- [Work to complete]: Within the records below, repeat each line exactly but keep every picture out of the copy.

- [Data listing]:
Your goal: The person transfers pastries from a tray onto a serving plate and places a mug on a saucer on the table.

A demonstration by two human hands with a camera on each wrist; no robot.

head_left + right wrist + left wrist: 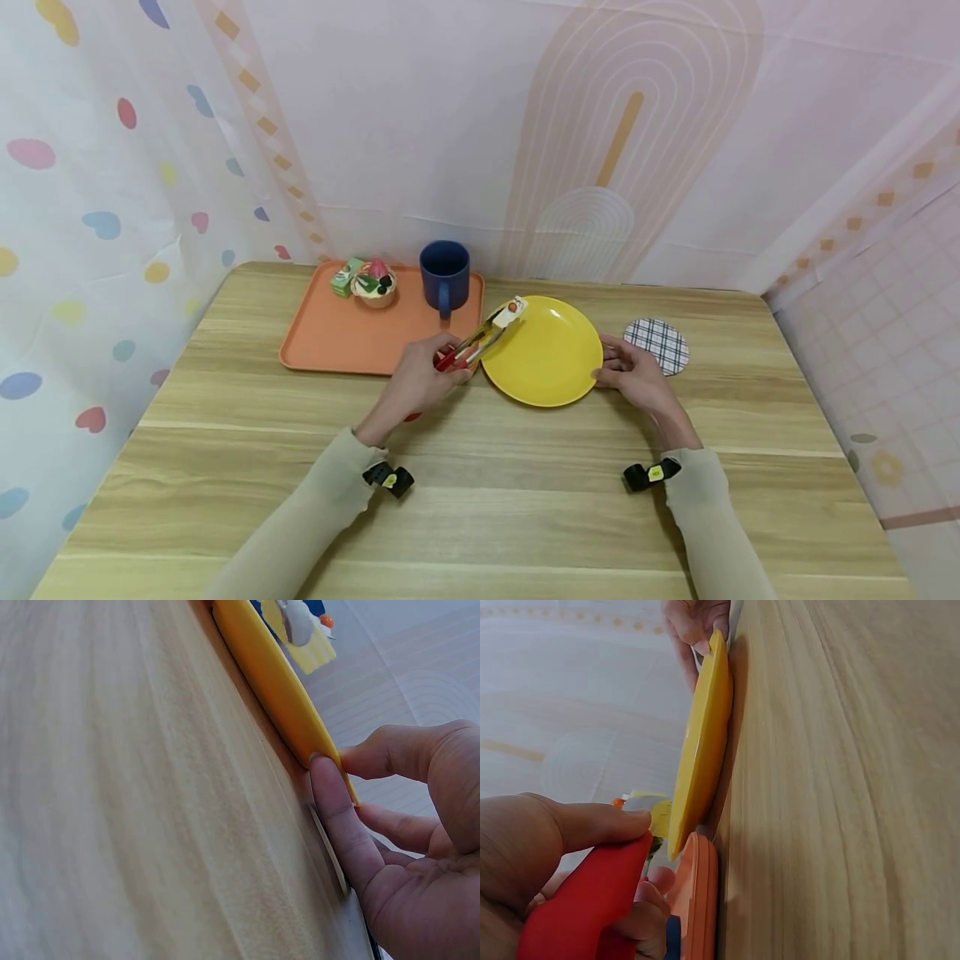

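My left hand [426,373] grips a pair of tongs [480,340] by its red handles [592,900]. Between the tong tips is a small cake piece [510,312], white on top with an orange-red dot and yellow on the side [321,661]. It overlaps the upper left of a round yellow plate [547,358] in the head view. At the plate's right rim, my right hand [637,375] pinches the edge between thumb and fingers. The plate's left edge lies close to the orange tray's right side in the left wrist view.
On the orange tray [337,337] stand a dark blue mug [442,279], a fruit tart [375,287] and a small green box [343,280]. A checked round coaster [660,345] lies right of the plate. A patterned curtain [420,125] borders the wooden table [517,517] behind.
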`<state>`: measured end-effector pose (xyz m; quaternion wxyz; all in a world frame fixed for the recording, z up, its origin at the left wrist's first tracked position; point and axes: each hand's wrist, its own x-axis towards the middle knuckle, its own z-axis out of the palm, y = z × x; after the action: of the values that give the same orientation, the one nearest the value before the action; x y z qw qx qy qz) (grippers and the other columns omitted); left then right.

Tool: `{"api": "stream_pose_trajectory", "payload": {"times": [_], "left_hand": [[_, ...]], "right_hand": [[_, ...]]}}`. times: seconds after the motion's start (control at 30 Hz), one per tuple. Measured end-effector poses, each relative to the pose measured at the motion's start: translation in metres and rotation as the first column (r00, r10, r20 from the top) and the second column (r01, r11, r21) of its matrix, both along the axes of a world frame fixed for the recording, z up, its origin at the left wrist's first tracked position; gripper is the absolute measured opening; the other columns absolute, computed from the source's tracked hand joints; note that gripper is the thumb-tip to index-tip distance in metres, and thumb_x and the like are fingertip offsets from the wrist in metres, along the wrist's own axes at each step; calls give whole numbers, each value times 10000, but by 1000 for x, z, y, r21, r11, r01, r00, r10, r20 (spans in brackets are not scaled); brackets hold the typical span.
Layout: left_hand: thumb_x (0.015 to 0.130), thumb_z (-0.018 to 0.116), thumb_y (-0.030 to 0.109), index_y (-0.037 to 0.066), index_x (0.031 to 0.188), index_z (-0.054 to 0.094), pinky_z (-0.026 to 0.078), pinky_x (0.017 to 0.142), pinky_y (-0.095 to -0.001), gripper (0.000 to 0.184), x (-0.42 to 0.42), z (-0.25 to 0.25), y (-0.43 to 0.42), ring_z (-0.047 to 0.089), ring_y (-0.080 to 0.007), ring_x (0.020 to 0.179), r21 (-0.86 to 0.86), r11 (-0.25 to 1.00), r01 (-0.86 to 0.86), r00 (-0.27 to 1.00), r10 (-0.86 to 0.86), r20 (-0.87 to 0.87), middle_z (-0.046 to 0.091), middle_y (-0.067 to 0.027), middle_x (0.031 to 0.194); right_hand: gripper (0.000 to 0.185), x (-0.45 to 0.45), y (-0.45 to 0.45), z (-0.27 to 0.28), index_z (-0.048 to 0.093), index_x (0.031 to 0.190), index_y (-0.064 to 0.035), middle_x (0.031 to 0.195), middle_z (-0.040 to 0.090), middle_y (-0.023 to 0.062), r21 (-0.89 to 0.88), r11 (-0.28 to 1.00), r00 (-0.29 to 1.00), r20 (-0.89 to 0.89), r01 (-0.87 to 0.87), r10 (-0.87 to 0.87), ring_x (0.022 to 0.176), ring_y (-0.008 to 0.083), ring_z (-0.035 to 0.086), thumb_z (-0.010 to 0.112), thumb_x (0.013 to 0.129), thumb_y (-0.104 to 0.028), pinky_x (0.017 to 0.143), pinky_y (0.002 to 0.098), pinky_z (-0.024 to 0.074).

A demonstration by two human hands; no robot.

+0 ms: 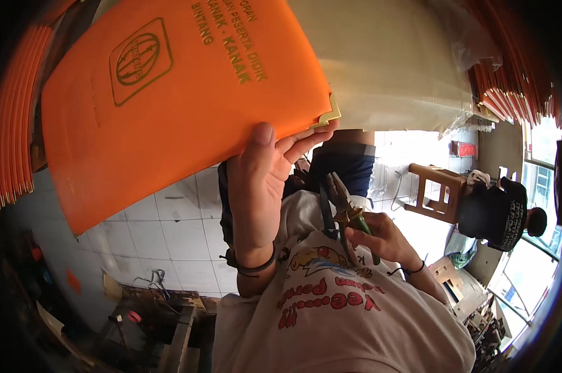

- [Expected answer]:
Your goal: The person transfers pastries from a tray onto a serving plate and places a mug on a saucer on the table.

A demonstration by two human hands with a camera on each wrist; no robot.

head_left + right wrist + left wrist: 

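My left hand [426,373] grips a pair of tongs [480,340] by its red handles [592,900]. Between the tong tips is a small cake piece [510,312], white on top with an orange-red dot and yellow on the side [321,661]. It overlaps the upper left of a round yellow plate [547,358] in the head view. At the plate's right rim, my right hand [637,375] pinches the edge between thumb and fingers. The plate's left edge lies close to the orange tray's right side in the left wrist view.
On the orange tray [337,337] stand a dark blue mug [442,279], a fruit tart [375,287] and a small green box [343,280]. A checked round coaster [660,345] lies right of the plate. A patterned curtain [420,125] borders the wooden table [517,517] behind.
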`<state>`: measured end-effector pose (xyz m; quaternion wxyz; all in a world frame fixed for the recording, z up, its origin at the left wrist's first tracked position; point and axes: each hand's wrist, its own x-axis towards the middle knuckle, its own z-axis out of the palm, y = z × x; after the action: of the values that give the same orientation, the one nearest the value before the action; x y z qw qx qy qz) (grippers and the other columns omitted); left then right.

Tool: `{"api": "stream_pose_trajectory", "payload": {"times": [_], "left_hand": [[_, ...]], "right_hand": [[_, ...]]}}`. times: seconds after the motion's start (control at 30 Hz), one per tuple. Measured end-effector poses, each relative to the pose measured at the motion's start: translation in metres and rotation as the first column (r00, r10, r20 from the top) and the second column (r01, r11, r21) of its matrix, both along the axes of a world frame fixed for the recording, z up, its origin at the left wrist's first tracked position; gripper is the absolute measured opening; the other columns absolute, computed from the source's tracked hand joints; note that gripper is the thumb-tip to index-tip distance in metres, and thumb_x and the like are fingertip offsets from the wrist in metres, along the wrist's own axes at each step; calls give whole numbers, each value times 10000, but by 1000 for x, z, y, r21, r11, r01, r00, r10, r20 (spans in brackets are not scaled); brackets hold the typical span.
Layout: left_hand: thumb_x (0.015 to 0.130), thumb_z (-0.018 to 0.116), thumb_y (-0.030 to 0.109), index_y (-0.037 to 0.066), index_x (0.031 to 0.188), index_z (-0.054 to 0.094), pinky_z (-0.026 to 0.078), pinky_x (0.017 to 0.142), pinky_y (-0.095 to -0.001), gripper (0.000 to 0.184), x (-0.42 to 0.42), z (-0.25 to 0.25), y (-0.43 to 0.42), ring_z (-0.047 to 0.089), ring_y (-0.080 to 0.007), ring_x (0.020 to 0.179), r21 (-0.86 to 0.86), r11 (-0.25 to 1.00), r01 (-0.86 to 0.86), r00 (-0.27 to 1.00), r10 (-0.86 to 0.86), r20 (-0.87 to 0.87), middle_z (-0.046 to 0.091), middle_y (-0.067 to 0.027), middle_x (0.031 to 0.194); right_hand: gripper (0.000 to 0.185), x (-0.45 to 0.45), y (-0.45 to 0.45), z (-0.27 to 0.28), index_z (-0.048 to 0.093), index_x (0.031 to 0.190), index_y (-0.064 to 0.035), middle_x (0.031 to 0.195), middle_z (-0.040 to 0.090), middle_y (-0.023 to 0.062), r21 (-0.89 to 0.88), r11 (-0.28 to 1.00), r00 (-0.29 to 1.00), r20 (-0.89 to 0.89), r01 (-0.87 to 0.87), r10 (-0.87 to 0.87), ring_x (0.022 to 0.176), ring_y (-0.008 to 0.083), ring_z (-0.035 to 0.086), thumb_z (-0.010 to 0.112), thumb_x (0.013 to 0.129), thumb_y (-0.104 to 0.028), pinky_x (0.017 to 0.143), pinky_y (0.002 to 0.098), pinky_z (-0.024 to 0.074).

A demonstration by two human hands; no robot.

+0 ms: 

Work on this exercise is finished, so nothing remains.